» WORK ORDER
The entries below contain a line with "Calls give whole" and a line with "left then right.". Quote exactly those two lines and all lines between them.

» INFORMATION PROVIDED
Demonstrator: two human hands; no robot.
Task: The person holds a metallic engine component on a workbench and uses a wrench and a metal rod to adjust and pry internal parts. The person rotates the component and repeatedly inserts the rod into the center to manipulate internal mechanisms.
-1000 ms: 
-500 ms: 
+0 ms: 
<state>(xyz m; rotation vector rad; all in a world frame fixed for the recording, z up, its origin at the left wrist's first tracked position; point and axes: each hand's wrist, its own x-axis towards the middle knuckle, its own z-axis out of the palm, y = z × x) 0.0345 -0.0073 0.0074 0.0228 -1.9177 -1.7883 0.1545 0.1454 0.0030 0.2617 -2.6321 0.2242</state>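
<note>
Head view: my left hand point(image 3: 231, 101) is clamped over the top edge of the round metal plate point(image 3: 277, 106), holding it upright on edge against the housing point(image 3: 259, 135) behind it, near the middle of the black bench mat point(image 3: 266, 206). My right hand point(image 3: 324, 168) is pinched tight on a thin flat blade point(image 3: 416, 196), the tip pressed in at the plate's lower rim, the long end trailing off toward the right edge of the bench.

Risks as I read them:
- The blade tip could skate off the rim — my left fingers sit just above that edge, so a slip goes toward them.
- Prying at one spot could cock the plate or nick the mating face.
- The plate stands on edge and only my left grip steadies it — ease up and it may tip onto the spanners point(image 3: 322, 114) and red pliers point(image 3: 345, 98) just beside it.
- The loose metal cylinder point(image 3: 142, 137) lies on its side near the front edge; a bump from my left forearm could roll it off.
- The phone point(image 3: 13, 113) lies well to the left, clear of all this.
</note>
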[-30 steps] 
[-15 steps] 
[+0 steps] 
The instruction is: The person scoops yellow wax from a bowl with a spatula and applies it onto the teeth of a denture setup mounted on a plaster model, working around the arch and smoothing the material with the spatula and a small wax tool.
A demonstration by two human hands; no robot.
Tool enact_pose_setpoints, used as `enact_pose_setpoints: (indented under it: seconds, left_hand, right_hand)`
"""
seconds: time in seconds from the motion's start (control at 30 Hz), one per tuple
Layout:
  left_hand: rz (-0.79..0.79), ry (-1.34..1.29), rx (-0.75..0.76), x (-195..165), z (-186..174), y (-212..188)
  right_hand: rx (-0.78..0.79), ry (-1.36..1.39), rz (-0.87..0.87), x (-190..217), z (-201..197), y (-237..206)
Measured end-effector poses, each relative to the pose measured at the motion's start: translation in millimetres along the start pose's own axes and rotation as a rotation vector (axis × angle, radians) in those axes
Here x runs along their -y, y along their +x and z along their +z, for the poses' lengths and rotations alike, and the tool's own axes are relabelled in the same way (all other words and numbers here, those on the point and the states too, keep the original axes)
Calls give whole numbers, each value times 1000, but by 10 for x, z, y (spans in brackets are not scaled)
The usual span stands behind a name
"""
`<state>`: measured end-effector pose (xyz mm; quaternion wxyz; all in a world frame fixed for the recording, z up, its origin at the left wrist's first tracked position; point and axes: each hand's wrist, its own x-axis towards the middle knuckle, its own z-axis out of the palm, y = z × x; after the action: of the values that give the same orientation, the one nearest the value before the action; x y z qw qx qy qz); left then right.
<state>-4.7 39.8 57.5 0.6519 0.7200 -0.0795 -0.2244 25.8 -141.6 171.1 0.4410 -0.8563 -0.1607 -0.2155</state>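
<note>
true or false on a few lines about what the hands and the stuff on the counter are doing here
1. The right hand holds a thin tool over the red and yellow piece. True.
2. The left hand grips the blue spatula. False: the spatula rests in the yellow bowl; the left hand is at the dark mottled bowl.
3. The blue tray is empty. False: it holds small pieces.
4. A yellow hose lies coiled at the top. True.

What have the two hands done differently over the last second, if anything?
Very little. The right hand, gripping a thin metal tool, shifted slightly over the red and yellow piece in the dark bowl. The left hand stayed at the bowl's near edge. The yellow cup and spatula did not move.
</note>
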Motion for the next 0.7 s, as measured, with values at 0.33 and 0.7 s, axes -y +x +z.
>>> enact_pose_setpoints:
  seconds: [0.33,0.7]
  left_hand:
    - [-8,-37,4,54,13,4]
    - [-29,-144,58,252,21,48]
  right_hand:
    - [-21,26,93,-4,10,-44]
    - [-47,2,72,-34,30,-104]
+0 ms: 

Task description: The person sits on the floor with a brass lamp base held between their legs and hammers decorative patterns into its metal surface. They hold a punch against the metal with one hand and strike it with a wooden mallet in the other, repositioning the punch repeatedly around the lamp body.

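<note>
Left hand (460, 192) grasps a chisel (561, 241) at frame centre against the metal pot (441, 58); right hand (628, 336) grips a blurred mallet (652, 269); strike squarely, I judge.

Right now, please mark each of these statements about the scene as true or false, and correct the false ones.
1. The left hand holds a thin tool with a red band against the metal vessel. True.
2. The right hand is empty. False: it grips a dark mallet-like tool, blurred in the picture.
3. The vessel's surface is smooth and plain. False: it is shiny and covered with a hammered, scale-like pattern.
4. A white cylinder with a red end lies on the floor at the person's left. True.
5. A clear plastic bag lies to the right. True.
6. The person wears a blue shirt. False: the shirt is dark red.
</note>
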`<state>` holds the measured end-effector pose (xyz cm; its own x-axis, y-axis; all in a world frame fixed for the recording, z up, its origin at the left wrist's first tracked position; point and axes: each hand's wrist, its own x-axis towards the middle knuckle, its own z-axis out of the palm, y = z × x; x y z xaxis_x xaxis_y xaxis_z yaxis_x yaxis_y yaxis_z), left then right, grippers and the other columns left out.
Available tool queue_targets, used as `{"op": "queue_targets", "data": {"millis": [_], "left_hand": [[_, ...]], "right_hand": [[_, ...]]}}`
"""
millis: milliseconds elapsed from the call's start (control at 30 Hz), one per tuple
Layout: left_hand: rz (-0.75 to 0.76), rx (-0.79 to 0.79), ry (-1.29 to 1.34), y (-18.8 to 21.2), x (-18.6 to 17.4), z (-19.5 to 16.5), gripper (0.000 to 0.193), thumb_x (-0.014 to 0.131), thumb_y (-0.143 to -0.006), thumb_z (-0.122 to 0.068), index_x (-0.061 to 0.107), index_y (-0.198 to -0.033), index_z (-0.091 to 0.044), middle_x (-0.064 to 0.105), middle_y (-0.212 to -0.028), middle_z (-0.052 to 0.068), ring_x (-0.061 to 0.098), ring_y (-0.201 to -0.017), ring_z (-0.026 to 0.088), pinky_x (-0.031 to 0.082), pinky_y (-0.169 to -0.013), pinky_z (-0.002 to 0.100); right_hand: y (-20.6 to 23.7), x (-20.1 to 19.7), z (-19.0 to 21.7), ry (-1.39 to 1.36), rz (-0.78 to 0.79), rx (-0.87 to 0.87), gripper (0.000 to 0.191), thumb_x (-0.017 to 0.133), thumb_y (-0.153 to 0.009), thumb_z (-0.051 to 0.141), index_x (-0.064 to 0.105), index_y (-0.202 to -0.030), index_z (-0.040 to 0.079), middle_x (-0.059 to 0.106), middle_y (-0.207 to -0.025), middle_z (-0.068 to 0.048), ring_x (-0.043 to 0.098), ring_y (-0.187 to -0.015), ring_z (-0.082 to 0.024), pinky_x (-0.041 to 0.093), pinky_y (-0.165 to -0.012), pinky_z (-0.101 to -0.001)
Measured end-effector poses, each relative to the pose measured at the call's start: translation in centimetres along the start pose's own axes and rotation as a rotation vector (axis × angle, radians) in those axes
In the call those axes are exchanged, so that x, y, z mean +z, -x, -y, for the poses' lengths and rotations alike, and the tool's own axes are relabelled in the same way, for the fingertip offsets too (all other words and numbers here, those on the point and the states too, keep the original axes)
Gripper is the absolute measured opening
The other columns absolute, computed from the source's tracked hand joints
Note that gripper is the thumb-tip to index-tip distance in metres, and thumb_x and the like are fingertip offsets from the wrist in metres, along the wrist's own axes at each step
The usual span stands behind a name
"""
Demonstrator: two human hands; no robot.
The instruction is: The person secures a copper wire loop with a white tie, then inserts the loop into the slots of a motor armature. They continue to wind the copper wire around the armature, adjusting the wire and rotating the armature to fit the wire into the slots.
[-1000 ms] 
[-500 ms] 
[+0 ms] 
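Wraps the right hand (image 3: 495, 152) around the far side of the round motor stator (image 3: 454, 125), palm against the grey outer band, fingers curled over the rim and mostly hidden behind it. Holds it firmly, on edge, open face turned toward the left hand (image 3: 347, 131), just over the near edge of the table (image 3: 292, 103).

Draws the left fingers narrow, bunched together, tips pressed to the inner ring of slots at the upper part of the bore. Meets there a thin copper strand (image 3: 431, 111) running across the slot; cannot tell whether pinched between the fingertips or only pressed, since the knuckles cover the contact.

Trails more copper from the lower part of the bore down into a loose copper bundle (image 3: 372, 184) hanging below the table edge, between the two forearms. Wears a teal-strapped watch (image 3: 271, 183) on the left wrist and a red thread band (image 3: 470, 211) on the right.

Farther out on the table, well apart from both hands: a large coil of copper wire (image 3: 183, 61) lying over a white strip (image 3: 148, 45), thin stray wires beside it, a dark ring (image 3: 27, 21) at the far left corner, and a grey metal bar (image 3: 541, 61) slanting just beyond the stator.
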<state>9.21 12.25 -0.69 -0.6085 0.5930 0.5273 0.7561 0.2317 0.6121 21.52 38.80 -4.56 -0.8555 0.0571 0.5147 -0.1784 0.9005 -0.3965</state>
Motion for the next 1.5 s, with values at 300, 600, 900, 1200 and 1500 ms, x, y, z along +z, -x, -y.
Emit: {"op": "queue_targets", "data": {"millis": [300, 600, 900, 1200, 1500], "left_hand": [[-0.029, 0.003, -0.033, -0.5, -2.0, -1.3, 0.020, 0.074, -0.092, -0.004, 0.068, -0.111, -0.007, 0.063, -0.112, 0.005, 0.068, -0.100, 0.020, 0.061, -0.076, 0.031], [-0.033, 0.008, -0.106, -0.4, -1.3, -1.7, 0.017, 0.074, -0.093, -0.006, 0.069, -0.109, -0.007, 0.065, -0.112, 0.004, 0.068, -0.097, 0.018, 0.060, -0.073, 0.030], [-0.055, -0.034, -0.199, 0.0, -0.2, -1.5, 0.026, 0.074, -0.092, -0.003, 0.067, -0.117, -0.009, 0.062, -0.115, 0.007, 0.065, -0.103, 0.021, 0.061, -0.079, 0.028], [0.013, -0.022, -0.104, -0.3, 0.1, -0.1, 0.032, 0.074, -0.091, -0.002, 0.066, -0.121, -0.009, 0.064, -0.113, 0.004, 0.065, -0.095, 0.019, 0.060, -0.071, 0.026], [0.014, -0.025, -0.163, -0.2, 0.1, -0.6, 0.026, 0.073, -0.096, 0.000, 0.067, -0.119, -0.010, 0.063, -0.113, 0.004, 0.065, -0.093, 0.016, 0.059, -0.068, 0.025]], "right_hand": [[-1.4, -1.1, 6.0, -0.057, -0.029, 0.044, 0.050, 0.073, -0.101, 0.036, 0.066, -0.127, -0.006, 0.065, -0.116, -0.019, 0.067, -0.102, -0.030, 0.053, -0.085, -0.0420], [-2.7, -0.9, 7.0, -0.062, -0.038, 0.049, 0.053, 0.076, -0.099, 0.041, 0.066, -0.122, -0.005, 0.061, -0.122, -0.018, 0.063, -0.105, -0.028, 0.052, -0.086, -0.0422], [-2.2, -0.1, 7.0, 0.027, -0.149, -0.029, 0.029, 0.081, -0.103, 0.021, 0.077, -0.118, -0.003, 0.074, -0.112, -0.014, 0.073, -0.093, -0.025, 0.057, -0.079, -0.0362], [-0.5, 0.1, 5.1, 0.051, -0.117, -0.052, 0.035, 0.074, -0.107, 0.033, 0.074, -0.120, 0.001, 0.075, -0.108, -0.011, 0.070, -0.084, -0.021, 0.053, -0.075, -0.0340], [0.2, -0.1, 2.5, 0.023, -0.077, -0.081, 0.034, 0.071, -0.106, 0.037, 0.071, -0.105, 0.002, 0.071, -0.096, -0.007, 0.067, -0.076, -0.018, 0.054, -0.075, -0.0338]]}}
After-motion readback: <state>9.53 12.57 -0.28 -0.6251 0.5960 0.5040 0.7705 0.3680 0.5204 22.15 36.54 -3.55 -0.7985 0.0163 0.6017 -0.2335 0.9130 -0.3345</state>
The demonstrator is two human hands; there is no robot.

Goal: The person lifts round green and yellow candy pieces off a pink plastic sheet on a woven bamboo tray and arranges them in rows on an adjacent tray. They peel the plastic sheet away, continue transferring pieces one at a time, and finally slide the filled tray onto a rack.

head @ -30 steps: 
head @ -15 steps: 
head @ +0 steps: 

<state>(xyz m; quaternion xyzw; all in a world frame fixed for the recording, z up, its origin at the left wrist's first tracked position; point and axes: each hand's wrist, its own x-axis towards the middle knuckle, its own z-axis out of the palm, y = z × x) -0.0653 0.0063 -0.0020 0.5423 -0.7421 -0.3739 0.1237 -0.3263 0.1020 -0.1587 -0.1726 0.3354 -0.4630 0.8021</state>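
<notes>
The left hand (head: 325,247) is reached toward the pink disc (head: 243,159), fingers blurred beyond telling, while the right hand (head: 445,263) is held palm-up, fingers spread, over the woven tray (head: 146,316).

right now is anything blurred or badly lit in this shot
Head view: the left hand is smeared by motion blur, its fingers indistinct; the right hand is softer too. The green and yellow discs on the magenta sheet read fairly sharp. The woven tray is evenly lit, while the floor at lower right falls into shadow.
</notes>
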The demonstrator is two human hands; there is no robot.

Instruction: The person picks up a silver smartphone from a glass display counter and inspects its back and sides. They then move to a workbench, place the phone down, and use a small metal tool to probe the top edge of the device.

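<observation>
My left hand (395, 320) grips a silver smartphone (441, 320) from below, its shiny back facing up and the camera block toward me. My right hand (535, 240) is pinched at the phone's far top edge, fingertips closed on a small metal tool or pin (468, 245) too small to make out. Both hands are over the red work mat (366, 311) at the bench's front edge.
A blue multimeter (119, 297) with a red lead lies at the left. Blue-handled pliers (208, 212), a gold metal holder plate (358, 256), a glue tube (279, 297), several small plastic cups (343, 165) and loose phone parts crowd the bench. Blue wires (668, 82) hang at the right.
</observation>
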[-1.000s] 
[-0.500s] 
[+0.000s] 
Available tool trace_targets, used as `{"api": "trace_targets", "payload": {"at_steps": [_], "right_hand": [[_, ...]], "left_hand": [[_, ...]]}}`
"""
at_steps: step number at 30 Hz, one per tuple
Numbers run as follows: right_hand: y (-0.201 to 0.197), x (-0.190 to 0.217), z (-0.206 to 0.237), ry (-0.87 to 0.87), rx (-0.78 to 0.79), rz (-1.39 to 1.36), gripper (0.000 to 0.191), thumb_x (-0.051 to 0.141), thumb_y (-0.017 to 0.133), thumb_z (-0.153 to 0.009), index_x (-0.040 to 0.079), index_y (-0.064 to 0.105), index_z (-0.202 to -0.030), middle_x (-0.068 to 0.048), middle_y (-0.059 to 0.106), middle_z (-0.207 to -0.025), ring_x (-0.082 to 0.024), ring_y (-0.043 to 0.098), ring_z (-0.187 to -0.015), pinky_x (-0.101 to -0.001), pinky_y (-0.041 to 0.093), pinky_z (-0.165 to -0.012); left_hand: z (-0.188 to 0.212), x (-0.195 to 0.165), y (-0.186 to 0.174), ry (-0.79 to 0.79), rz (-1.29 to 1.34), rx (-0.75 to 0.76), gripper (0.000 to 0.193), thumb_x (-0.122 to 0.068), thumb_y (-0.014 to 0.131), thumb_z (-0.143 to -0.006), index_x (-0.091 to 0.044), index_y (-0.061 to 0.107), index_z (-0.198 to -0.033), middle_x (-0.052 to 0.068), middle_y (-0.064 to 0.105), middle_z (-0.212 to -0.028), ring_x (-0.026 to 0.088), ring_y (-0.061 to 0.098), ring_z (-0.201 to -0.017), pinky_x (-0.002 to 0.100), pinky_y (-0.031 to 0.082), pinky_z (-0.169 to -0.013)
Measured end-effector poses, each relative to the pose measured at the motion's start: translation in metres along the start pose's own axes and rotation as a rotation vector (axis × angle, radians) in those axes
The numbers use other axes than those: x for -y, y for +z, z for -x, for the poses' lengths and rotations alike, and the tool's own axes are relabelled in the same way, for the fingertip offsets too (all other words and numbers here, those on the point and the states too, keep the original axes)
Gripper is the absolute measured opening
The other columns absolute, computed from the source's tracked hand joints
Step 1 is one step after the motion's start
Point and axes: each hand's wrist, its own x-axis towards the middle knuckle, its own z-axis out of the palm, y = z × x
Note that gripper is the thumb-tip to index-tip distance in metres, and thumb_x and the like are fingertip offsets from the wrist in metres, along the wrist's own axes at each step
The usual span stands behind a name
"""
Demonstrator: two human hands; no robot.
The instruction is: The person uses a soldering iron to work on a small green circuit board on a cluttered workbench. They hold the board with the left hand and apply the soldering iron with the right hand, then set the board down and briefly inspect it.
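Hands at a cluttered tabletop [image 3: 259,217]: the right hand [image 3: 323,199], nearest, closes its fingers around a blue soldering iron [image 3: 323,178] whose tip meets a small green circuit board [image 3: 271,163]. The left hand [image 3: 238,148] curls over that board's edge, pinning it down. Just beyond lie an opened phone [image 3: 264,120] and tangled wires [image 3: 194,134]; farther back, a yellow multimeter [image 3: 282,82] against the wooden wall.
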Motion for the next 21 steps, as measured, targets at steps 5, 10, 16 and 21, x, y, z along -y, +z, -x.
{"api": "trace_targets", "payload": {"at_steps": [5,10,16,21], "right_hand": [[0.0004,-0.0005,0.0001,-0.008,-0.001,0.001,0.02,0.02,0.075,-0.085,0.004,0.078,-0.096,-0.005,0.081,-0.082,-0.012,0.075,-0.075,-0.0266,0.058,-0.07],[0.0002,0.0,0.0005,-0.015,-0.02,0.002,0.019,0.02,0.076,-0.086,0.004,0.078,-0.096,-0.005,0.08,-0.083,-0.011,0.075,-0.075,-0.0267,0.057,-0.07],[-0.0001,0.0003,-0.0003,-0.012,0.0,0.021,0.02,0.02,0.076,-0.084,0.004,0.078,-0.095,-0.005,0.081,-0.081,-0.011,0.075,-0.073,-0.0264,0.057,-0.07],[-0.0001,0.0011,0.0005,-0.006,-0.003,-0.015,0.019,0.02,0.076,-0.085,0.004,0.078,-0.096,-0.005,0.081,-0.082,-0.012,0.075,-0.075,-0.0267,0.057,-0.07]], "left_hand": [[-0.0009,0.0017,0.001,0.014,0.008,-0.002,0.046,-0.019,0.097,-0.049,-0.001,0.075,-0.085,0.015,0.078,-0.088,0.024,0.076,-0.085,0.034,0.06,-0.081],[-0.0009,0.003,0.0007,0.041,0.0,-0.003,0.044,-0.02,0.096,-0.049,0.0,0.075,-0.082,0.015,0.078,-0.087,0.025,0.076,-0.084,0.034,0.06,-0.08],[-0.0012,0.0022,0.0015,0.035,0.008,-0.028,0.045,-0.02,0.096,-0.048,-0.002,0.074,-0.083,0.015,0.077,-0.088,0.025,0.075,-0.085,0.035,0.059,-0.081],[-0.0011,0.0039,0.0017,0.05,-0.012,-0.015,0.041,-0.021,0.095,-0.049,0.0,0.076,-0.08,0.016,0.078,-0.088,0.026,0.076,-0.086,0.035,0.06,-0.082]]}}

» FINISHED TASK
Calls give whole numbers, each value times 1000, but by 10 for x, z, y (spans in brackets are not scaled)
The usual span stands behind a name
"""
`<state>`: measured end-effector pose (xyz mm; quaternion wxyz; all in a world frame fixed for the recording, z up, its origin at the left wrist's first tracked position; point and axes: each hand's wrist, its own x-axis towards the middle knuckle, its own z-axis out of the palm, y = z × x; after the action: of the values that give the same orientation, the one nearest the value before the action; x y z qw qx qy qz); left then right.

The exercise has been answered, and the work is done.